Zari (Conaf): «Trend preoccupante che impone approfondite riflessioni»

Olivi toscani e cambiamenti climatici, l’impatto sul territorio

Il clima che cambia tra le cause del flop produttivo dell’ultimo anno nell’olivicoltura senese

[16 aprile 2015]

La vicepresidente del Consiglio dell’ordine nazionale dei dottori agronomi e dottori forestali (Conaf),Rosanna Zari, che modererà il convegno “Olivo e colture toscane in relazione ai cambiamenti climatici, sfide e strategie” del 17 aprile a Radicondoli (Si), ricorda che «Le colture rappresentano un valore aggiunto economico e sociale per il territorio» e sottolinea che «L’obiettivo per l’olivicoltura senese è non ripetere annate tragiche come quella dello scorso anno che ha falcidiato il settore sia in termini produttivi sia economici».

Secondo la Zari «E’ fondamentale valorizzare la coltura dell’olivo. Come? Prima di tutto attraverso analisi approfondite sui fenomeni in corso: i cambiamenti climatici e le temperature medie sempre più elevate degli ultimi inverni, che stanno favorendo il proliferarsi di attacchi di mosca dell’olivo, sono la causa principale di annate olivicole “drammatiche” nel territorio senese come quella del 2014. Ultimi anni che fanno segnare un trend in questa direzione che impongono analisi agronomiche approfondite, sui tipi di cultivar delle varietà di olivo, di “lotta integrata” e trattamenti da compiere nelle diverse fasi di vita della pianta. Salvaguardare le produzioni principali come olivo, vite e cereali significa creare economie a livello locale, che diversamente non sarebbero possibili in territori come quello di Radicondoli, ma il concetto è valido per gran parte della provincia. Valorizzare le produzioni agricole significare dare un valore aggiunto all’ambiente, all’economia turistica ed al tessuto sociale delle nostre campagne, evitando l’abbandono delle stesse andando incontro a probabili dissesti idrogeologici come, purtroppo, sta già avvenendo».

Al convegno di Radicondoli sugli olivi e il clima si parlerà anche di colture alternative a quelle tradizionali che possono avere un futuro nel senese e in Toscana.

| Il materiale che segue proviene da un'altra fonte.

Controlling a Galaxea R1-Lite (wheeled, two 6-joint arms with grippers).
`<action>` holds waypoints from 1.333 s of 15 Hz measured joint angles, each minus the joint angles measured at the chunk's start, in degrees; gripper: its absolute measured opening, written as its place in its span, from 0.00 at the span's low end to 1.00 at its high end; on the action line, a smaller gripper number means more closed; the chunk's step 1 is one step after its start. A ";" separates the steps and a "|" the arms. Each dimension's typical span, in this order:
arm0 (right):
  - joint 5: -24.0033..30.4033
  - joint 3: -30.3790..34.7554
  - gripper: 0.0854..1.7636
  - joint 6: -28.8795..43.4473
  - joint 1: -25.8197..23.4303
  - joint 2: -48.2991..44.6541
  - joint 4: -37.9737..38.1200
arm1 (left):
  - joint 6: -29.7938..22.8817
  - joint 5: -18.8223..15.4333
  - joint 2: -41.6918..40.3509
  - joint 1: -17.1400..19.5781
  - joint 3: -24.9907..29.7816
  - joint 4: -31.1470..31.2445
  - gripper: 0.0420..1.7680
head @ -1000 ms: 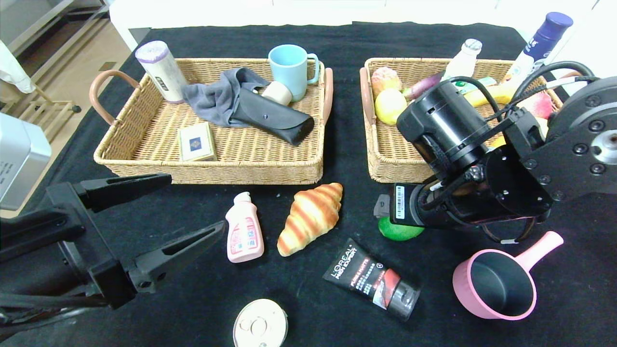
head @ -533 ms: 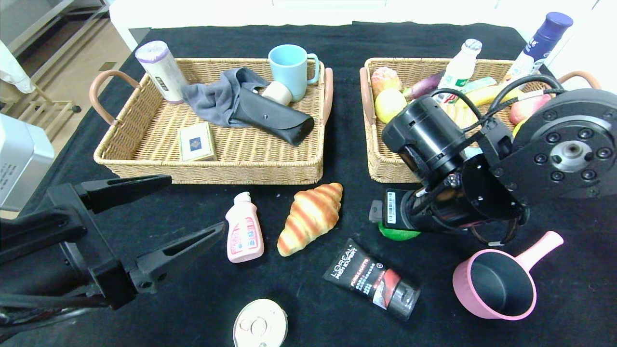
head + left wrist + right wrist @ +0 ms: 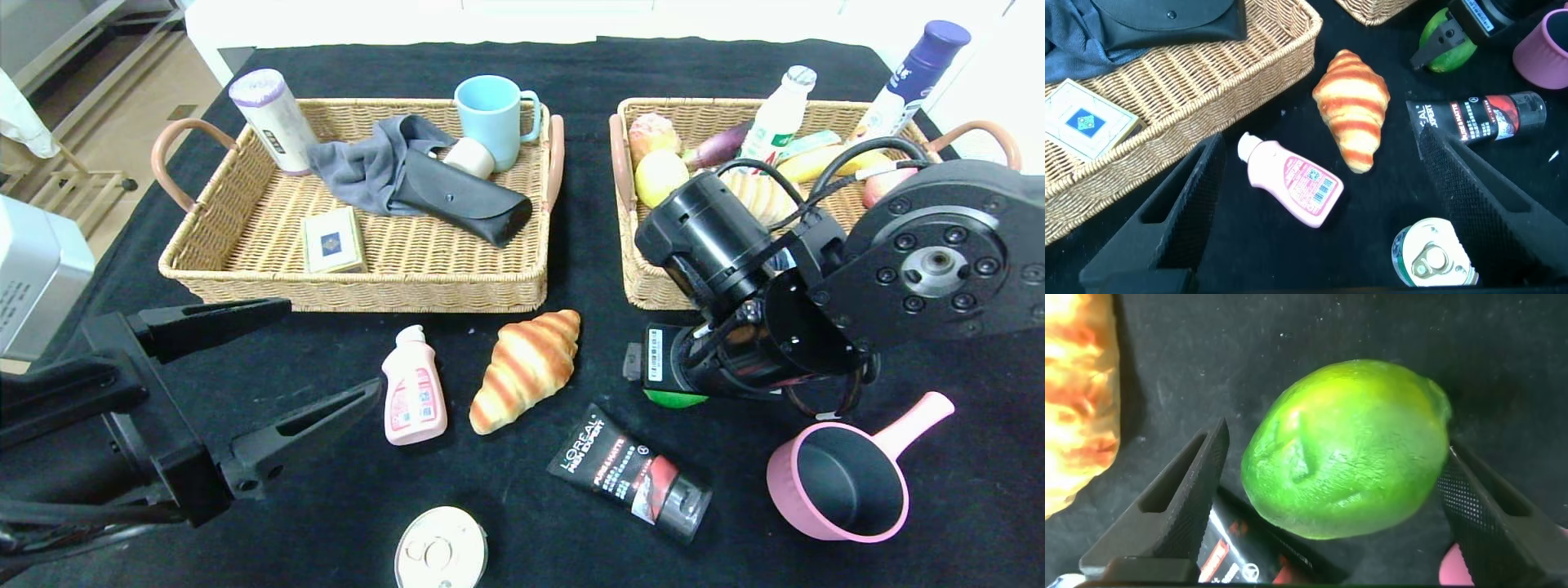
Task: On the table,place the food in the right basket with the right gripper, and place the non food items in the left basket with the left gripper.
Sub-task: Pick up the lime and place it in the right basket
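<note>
The lime (image 3: 1347, 449) is lying on the black worktop (image 3: 506, 506) at centre right of the head view, just below the right basket (image 3: 653, 286) and mostly hidden there under the right arm. The right gripper (image 3: 1339, 498) is hanging directly over it, jaws standing wide with one finger on either side of the fruit and neither seeming to be touching it; nothing is being gripped. In the right wrist view the lime is filling the gap between the fingers, its long axis running across from one finger toward the other, so the jaws would be closing along its length. That is the relation the coming move depends on: the fruit is sitting centred between the jaws, and closing should be enough, though the rounded skin could be slipping if the fingers meet it high.

The croissant (image 3: 526, 369) is lying just to the left of the lime, near one finger but apart from it, and the black tube (image 3: 629, 474) is lying just below.

The left gripper (image 3: 269, 371) is waiting at lower left of the head view, jaws wide and holding nothing, pointing toward the pink bottle (image 3: 414, 398). It is well apart from the lime; the right arm is plainly nearer.
</note>
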 joint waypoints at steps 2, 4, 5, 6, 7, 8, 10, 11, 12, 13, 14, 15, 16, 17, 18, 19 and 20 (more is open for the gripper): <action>-0.05 0.02 0.75 0.15 -0.01 0.44 -0.04 | 0.00 0.00 0.00 0.00 0.05 0.02 0.97; 0.01 0.02 0.71 0.23 -0.28 0.63 -0.04 | 0.00 0.00 0.00 0.00 0.10 0.02 0.97; 0.00 0.10 0.70 0.23 -0.39 0.71 -0.04 | 0.02 0.00 -0.02 0.00 0.10 0.02 0.97; 0.04 0.18 0.70 0.23 -0.52 0.73 0.00 | 0.05 0.00 -0.07 0.00 0.10 0.02 0.97; 0.04 0.24 0.70 0.23 -0.59 0.74 0.00 | 0.11 0.00 -0.10 -0.05 0.13 0.07 0.97; -0.02 0.38 0.70 0.37 -0.69 0.74 0.00 | 0.11 0.00 -0.11 -0.05 0.16 0.07 0.97; -0.07 0.49 0.70 0.80 -0.76 0.74 0.02 | 0.11 0.00 -0.11 -0.06 0.24 0.11 0.97; -0.07 0.49 0.69 0.72 -0.78 0.74 0.05 | 0.11 0.00 -0.10 -0.06 0.24 0.09 0.97; -0.07 0.49 0.69 0.65 -0.76 0.74 0.10 | 0.11 0.00 -0.10 -0.09 0.24 0.09 0.97; -0.05 0.43 0.69 0.67 -0.72 0.74 0.10 | 0.11 -0.12 -0.10 -0.09 0.27 0.11 0.97; -0.10 0.43 0.69 0.69 -0.72 0.71 0.11 | 0.10 -0.09 -0.10 -0.09 0.27 0.09 0.97; -0.07 0.43 0.69 0.65 -0.65 0.60 0.13 | 0.05 -0.01 -0.07 -0.09 0.38 0.13 0.97; -0.05 0.38 0.69 0.59 -0.56 0.33 0.20 | 0.02 -0.01 -0.07 -0.09 0.38 0.11 0.97; -0.16 0.38 0.69 0.45 -0.45 -0.11 0.52 | 0.00 -0.22 -0.10 -0.09 0.38 0.11 0.97; -0.29 0.29 0.69 0.15 -0.33 -0.65 0.60 | -0.11 -0.41 -0.11 -0.06 0.38 -0.02 0.97; -0.27 0.22 0.69 -0.10 -0.04 -1.35 0.60 | -0.12 -0.50 -0.11 -0.06 0.38 -0.02 0.97; -0.32 0.24 0.69 -0.30 0.11 -2.23 0.52 | -0.23 -0.52 -0.11 -0.06 0.38 -0.02 0.97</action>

Monica Coletta, presidente dell’Ordine dei dottori agronomi e dei dottori forestali di Siena interverrà sulla “Pianificazione territoriale e sviluppo rurale 2015-2020”, valutando «azioni e interventi per difendere ed aiutare le imprese agricole e gli operatori del settore; per definire le interazioni e le strategie conseguenti alle nuove condizioni climatiche, valutando le opportunità offerte dal nuovo PSR 2015/2020; per avere maggiori strumenti per la valorizzazione del nostro principale partner, il territorio».

Giacomo Tagliaferri, del Consiglio Nazionale delle Ricerche Istituto di Biometereologia Firenze, parlerà di “Effetto serra, cambiamenti climatici e impatti sull’agricoltura”; Franco Rossi, dell’Associazione Italiana Conoscere l’Olio d’Oliva illustrerà la “Necessità di tutela dell’olivicoltura per l’eccellenza dell’olio”; Marco Garosi, della confederazione italiana agricoltori di Radicondoli porterà un contributo sul tema “Olivicoltura, governo del territorio collinare, risorsa di qualità in mercato di quantità”; Paolo Bucelli, agronomo ed ex dirigente della Provincia di Siena, parlerà delle “Prospettive economiche della filiera olio, PIF”; Fabio Primavera, agronomo, delle “Nuove colture, prospettive di sviluppo nelle colline toscane”; Monica Coletta, presidente Ordine degli Agronomi e Forestali di Siena di “Pianificazione territoriale e sviluppo rurale 2015-2020”.